Rosa Larasati merasa sepi. Tak terlihat lagi seorang penyair berbaju rapi, memperjuangkan cinta dengan tertatih, dengan gaji seorang guru honorer yang kecil sekali. Ah kenapa ia memikirkan laki-laki yang ditolaknya berkali-kali? Ia mendengar kabar Murahwi Satroyu dipecat dari selokah. Tiba-tiba ada kesedihan membayang di pelupuk matanya yang bening.
Di pojokan gedung sekolah tinggi itu, Rosa Larasati memakan es krim. Tapi tak bersemangat. Hatinya serasa kulkas. Ke mana gerangan penyair tolol yang selalu nekat menyatakan cinta padanya? Ia ingin didatangi lagi, diberi ungkapan cinta lagi, kemudian menolak dengan ketus sekali.
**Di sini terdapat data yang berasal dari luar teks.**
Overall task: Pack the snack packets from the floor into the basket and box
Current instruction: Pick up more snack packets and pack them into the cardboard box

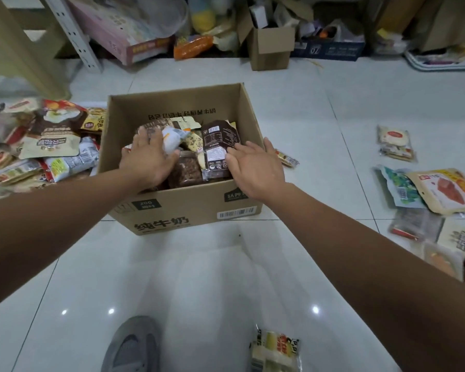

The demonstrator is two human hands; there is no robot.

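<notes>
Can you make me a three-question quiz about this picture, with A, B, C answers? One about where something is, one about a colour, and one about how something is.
1. Where is the left hand?
A. On packets inside the box
B. On the floor
C. On a shelf

2. What colour is the shoe?
A. Red
B. Grey
C. Green

3. How is the box?
A. Taped shut
B. Tipped over
C. Open, holding packets

Answers:
1. A: its fingers lie on packets in the box.
2. B: the shoe is plainly grey.
3. C: its top is open and packets show inside.
</notes>
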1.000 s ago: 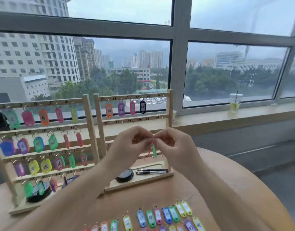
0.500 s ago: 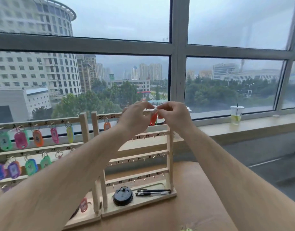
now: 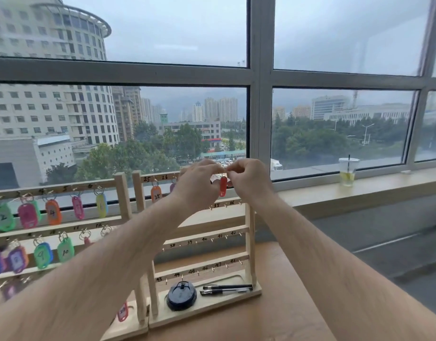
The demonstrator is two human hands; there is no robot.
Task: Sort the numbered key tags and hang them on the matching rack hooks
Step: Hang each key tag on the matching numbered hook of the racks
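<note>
Raised left hand (image 3: 197, 185), right hand (image 3: 249, 179) pinch red tag (image 3: 223, 186) | forearm (image 3: 138, 242) hides rack (image 3: 251, 242) | pens (image 3: 225, 289)

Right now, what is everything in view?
Left rack: one, wood, table left.
Right rack: one, wood, beside it.
Hung tags: several, mixed colours, mostly left rack.
Red tag: one, red, at right rack's top row.
Lid: one, black, right rack's tray.
Pens: two, black, same tray.
Cup: one, clear, windowsill.
Table: one, wood, under racks.
Left hand: one, bare, pinching red tag.
Right hand: one, bare, pinching it too.
</note>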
Pojokan gedung sekolah tinggi itu sepi. Ia sendiri. Tapi kini ia merasa jauh lebih sendiri. Langit mendung. Dan hujan jatuh. Banjir menghanyutkan sampah ke lautan. Mungkin juga puisi. Sekilas tampak oleh kedua matanya yang bening, lelaki kurus kering kehujanan. Murahwi! Pekiknya pelan. Tak sadar, ia bahagia. Penyair tololnya datang. Rosa Larasati berpura-pura membuang tatapannya jauh ke sana. Ia berpura-pura tak tahu kalau Murahwi Satroyu menghampirinya di pojokan gedung sekolah tinggi itu. Ia tersipu malu. Disembunyikannya senyumnya. Langit hujan. Beberapa lama, tak ada siapa pun yang datang. Hujan semakin deras. Banjir menghanyutkan sampah ke lautan. Kali ini tak ada siapa-siapa. Ia salah duga. Tak ada lagi puisi. Dan tak ada yang tertatih memperjuangkan cinta buatnya. Rosa Larasati menyapukan pandangannya. Tak ada siapa-siapa. Ia pun pulang. Pulang melewati jalan yang dihantam hujan.
Dan di tempat lain yang sangat rahasia, seorang penyair menuliskan puisi cintanya pada layar android. Batuk-batuk. Ia tak hendak mengirimkan puisinya itu kepada siapa-siapa. Dan ia tak ingin seorang pun bertanya kenapa.
Tembokrejo, 2020
_____________________
*) Taufiq Wr. Hidayat dilahirkan di Dusun Sempi, Desa Rogojampi, Kab. Banyuwangi. Taufiq dibesarkan di Desa Wongsorejo Banyuwangi. Menempuh pendidikan di UNEJ pada fakultas Sastra Indonesia. Karya-karyanya yang telah terbit adalah kumpulan puisi “Suluk Rindu” (YMAB, 2003), “Muncar Senjakala” [PSBB (Pusat Studi Budaya Banyuwangi), 2009], kumpulan cerita “Kisah-kisah dari Timur” (PSBB, 2010), “Catatan” (PSBB, 2013), “Sepotong Senja, Sepotong Malam, Sepotong Roti” (PSBB, 2014), “Dan Badut Pun Pasti Berlalu” (PSBB, 2017), “Serat Kiai Sutara” (PSBB, 2018). “Kitab IBlis” (PSBB, 2018), “Agama Para bajingan” (PSBB, 2019), dan Buku terbarunya “Kitab Kelamin” (PSBB, 2019). Tinggal di Banyuwangi, Sekarang Sebagai Ketua Lesbumi PCNU Banyuwangi.